TASK DESCRIPTION: Provide again, from the entries below, every line from the one containing "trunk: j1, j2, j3" through the one containing "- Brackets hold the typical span", exactly as written, and no other line.

= Beginning of Section =

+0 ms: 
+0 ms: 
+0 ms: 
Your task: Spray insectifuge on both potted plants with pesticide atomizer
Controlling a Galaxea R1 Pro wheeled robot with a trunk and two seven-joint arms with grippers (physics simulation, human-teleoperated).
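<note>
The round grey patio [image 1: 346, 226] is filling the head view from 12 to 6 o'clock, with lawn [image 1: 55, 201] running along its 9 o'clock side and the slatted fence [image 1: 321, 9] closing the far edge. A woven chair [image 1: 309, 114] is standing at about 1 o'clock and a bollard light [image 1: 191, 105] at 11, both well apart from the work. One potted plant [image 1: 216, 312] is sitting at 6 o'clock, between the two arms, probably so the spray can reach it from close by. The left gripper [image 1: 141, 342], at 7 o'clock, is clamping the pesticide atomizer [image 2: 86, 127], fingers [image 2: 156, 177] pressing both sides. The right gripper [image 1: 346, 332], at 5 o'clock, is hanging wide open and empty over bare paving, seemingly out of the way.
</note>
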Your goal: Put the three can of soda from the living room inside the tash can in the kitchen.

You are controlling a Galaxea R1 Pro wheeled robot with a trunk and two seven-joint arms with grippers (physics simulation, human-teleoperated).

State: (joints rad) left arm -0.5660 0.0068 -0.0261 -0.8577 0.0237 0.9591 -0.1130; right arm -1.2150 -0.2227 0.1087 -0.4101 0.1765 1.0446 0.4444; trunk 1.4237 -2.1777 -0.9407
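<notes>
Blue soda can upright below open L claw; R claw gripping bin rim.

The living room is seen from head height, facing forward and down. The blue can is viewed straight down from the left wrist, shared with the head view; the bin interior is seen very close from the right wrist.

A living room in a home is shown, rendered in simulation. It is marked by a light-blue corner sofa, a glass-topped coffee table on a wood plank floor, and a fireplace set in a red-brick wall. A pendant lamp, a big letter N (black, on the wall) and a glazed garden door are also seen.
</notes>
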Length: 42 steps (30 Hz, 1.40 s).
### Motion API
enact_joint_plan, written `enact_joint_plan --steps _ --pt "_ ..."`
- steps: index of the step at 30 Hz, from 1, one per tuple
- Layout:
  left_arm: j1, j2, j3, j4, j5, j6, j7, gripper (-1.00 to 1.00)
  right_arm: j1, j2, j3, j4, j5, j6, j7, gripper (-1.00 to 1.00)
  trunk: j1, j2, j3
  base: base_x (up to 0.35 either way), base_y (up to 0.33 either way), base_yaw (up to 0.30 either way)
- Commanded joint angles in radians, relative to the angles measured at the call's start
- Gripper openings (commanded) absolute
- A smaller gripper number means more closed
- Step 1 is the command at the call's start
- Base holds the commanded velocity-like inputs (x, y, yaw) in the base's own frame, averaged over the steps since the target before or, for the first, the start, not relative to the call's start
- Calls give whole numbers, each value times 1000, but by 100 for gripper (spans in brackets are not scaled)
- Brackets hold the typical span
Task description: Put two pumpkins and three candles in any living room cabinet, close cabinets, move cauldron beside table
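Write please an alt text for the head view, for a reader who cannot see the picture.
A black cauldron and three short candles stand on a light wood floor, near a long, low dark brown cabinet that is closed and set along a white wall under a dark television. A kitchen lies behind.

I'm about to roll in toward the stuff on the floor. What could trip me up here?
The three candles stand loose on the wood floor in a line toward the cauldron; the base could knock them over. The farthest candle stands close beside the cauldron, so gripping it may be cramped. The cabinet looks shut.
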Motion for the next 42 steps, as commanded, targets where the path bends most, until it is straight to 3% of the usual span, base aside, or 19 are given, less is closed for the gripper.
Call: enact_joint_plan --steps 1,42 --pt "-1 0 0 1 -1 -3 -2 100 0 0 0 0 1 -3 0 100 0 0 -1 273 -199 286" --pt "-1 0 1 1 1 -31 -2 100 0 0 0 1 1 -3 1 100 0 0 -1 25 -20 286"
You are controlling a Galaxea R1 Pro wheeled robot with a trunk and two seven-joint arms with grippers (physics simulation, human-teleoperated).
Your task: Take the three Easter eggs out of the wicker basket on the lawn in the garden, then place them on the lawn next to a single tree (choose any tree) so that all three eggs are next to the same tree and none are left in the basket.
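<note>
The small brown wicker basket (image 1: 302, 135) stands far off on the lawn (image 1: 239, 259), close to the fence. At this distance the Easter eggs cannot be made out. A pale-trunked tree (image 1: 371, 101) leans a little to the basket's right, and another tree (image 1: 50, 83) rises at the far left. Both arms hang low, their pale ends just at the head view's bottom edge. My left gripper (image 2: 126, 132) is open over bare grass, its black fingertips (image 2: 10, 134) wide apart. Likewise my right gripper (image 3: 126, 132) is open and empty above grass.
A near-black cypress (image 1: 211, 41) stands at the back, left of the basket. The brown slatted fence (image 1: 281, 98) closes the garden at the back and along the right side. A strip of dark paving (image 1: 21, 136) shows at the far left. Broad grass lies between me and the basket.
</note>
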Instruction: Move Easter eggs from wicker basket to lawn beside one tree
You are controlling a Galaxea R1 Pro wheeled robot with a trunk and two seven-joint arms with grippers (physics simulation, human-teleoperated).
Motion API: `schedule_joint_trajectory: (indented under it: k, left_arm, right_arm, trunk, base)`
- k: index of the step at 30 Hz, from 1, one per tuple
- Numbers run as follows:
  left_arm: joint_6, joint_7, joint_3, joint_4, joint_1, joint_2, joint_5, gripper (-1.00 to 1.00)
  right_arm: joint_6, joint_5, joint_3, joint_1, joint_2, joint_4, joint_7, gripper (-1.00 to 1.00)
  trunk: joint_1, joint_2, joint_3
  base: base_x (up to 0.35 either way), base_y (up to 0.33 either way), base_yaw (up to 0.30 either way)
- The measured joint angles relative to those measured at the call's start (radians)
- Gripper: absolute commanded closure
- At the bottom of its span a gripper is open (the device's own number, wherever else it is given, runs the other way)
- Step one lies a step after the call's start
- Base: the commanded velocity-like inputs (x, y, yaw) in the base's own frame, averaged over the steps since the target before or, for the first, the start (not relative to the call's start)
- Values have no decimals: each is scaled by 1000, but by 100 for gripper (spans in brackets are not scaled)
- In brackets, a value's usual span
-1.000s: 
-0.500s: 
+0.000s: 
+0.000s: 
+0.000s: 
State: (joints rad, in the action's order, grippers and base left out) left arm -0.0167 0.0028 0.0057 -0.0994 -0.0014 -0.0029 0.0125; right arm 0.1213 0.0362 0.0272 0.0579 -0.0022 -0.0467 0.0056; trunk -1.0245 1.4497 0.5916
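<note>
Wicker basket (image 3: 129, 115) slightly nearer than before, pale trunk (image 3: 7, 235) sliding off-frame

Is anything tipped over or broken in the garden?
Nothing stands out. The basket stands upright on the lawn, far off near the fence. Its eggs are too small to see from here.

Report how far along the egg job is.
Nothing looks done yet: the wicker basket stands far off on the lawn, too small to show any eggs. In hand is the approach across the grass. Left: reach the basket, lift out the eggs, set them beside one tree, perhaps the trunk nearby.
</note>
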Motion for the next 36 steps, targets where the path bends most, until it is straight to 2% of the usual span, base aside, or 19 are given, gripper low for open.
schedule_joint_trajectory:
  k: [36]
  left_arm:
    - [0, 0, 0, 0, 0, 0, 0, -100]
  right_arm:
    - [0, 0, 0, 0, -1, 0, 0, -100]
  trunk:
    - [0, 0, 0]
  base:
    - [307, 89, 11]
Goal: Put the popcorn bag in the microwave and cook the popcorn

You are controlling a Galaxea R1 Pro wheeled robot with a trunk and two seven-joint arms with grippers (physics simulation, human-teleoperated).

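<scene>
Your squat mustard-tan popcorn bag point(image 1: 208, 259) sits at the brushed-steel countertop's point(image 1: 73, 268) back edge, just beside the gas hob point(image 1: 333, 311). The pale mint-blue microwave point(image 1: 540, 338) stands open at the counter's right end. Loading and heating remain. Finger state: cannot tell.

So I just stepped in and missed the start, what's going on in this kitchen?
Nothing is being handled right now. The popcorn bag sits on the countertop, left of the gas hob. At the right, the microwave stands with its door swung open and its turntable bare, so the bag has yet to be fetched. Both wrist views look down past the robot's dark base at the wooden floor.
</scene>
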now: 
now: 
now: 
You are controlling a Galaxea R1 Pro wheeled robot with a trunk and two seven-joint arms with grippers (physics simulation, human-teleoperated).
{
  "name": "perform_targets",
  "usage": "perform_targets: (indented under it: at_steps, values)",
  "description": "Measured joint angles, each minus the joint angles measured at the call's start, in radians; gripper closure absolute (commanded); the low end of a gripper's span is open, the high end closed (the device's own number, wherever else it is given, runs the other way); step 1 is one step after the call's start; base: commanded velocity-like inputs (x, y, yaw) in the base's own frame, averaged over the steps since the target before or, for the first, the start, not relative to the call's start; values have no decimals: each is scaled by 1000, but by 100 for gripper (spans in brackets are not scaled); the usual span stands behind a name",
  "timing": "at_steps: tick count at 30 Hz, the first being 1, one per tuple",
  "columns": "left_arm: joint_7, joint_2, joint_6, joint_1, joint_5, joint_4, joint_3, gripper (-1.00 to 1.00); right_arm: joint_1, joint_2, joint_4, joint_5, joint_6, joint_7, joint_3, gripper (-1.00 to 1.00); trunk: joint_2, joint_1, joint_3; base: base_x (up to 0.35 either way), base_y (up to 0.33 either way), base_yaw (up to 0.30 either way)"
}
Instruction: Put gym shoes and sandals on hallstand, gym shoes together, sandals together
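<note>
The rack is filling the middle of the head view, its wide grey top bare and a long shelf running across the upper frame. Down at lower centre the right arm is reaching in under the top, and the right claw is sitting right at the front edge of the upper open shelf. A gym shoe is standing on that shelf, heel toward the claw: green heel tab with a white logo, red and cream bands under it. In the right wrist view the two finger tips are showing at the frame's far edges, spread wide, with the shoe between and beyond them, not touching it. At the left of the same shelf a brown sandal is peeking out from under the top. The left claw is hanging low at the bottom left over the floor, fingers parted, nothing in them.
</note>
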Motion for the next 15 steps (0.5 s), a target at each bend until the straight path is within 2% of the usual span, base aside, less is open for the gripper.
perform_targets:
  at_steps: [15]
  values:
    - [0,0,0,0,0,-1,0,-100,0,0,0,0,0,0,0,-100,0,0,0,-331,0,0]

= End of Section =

ANSWER AREA:
  trunk: j1, j2, j3
  base: base_x (up to 0.35 either way), base_y (up to 0.33 either way), base_yaw (up to 0.30 either way)
- Commanded joint angles in radians, relative to the angles measured at the call's start
- Gripper openings (commanded) absolute
- A smaller gripper number means more closed
- Step 1 is the command at the call's start
- Base holds the commanded velocity-like inputs (x, y, yaw) in the base's own frame, averaged over the steps since the target before or, for the first, the start, not relative to the call's start
- Calls give whole numbers, each value times 1000, but by 100 for gripper (spans in brackets are not scaled)
- Brackets hold the typical span

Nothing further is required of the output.